* **WHAT IS BEING ASKED**
The lines below starting at the line containing "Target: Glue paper" and ending at the line containing "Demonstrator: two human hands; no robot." are to be repeated exactly, with both ends kept and nothing else added.

* **Items from a dataset**
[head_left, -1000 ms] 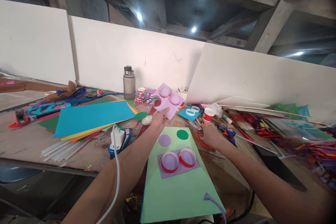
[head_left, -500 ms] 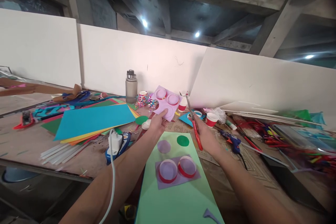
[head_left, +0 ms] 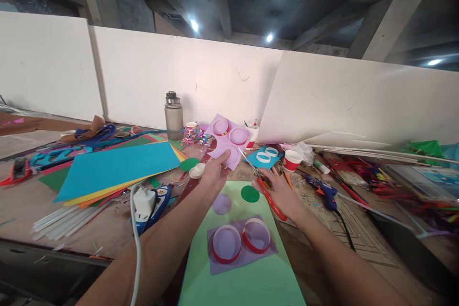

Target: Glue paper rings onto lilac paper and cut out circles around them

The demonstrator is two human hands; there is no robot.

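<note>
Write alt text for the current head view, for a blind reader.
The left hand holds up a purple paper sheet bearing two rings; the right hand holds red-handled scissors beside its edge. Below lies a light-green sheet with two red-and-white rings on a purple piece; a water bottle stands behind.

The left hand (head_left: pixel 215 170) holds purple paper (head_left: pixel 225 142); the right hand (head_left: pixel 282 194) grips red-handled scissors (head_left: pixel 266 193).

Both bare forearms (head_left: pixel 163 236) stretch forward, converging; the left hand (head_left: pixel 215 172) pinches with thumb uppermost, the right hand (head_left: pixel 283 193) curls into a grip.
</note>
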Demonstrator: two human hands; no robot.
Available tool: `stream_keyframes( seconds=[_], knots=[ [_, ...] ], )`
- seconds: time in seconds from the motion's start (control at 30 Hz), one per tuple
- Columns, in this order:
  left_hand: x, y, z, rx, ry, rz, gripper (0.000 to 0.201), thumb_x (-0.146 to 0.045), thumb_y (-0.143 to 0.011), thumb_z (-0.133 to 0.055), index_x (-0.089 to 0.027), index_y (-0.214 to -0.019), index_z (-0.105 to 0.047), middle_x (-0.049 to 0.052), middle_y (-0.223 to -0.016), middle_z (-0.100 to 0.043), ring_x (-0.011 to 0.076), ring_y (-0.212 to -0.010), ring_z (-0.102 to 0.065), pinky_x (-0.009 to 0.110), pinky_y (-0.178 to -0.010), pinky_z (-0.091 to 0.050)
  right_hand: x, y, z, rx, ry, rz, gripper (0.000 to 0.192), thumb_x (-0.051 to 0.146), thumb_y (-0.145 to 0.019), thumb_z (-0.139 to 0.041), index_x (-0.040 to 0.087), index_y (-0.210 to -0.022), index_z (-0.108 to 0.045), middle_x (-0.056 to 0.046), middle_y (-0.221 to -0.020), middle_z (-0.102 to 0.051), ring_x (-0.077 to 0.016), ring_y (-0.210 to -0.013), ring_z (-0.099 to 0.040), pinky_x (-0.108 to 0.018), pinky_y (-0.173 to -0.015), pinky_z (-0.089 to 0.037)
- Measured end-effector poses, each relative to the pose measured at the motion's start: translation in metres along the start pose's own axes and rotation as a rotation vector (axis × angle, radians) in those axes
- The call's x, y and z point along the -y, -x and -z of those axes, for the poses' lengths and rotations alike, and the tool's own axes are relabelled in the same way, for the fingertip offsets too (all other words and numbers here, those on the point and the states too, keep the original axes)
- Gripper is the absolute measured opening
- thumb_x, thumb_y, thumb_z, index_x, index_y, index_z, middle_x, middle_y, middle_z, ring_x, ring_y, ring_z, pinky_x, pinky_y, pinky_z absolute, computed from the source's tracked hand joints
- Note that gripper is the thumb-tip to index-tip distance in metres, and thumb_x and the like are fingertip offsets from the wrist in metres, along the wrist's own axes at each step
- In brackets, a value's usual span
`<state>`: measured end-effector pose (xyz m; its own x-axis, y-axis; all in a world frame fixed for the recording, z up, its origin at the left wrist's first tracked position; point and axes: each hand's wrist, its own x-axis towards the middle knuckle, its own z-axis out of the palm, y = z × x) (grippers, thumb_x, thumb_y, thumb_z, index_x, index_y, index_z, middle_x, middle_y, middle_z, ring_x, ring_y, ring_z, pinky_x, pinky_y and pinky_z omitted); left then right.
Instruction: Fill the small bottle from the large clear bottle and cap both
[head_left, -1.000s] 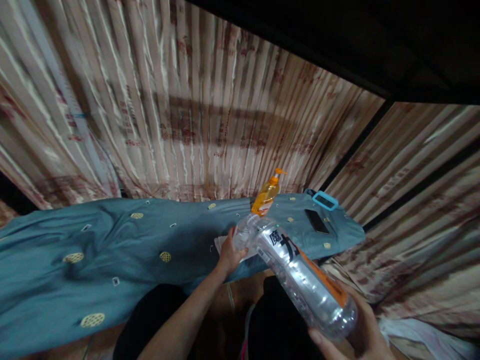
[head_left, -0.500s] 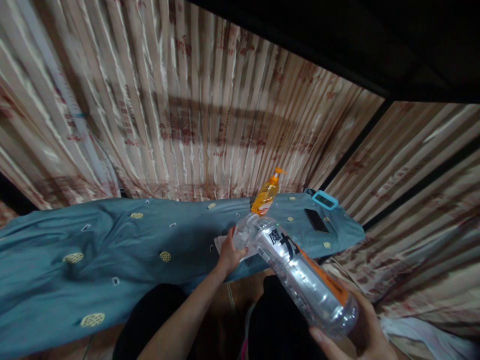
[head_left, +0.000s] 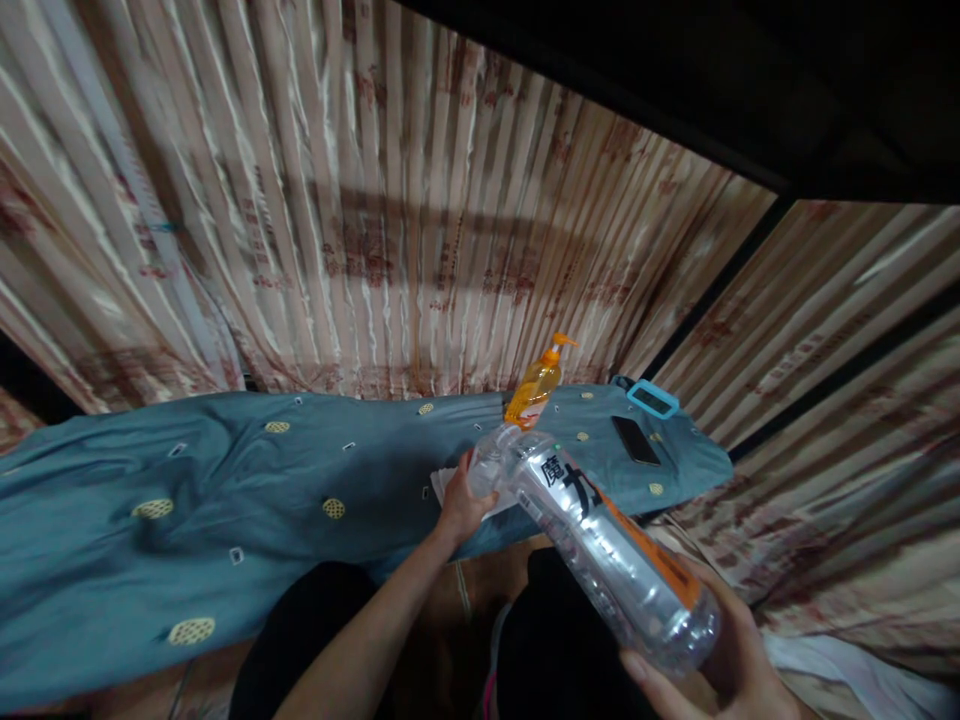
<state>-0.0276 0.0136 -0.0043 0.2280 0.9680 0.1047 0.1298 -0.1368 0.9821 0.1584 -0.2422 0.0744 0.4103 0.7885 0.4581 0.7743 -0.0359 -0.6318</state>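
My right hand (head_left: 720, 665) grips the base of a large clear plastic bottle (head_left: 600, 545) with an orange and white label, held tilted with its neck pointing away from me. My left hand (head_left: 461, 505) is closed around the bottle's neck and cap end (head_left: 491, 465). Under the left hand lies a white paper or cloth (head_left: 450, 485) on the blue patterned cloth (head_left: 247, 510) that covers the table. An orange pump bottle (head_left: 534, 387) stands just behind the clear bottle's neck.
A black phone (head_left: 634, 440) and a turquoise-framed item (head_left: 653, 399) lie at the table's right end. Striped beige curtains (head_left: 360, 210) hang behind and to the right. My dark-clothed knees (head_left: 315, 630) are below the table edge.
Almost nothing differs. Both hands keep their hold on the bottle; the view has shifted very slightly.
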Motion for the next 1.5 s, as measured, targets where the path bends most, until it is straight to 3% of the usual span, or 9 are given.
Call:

* **YOUR RESPONSE**
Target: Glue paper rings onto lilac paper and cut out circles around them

The demonstrator is two human hands; there is no robot.

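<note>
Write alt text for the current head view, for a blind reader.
The left hand holds up a purple paper sheet bearing two rings; the right hand holds red-handled scissors beside its edge. Below lies a light-green sheet with two red-and-white rings on a purple piece; a water bottle stands behind.

The left hand (head_left: pixel 215 170) holds purple paper (head_left: pixel 225 142); the right hand (head_left: pixel 282 194) grips red-handled scissors (head_left: pixel 266 193).

Both bare forearms (head_left: pixel 163 236) stretch forward, converging; the left hand (head_left: pixel 215 172) pinches with thumb uppermost, the right hand (head_left: pixel 283 193) curls into a grip.
</note>
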Demonstrator: two human hands; no robot.

There is no more output to give.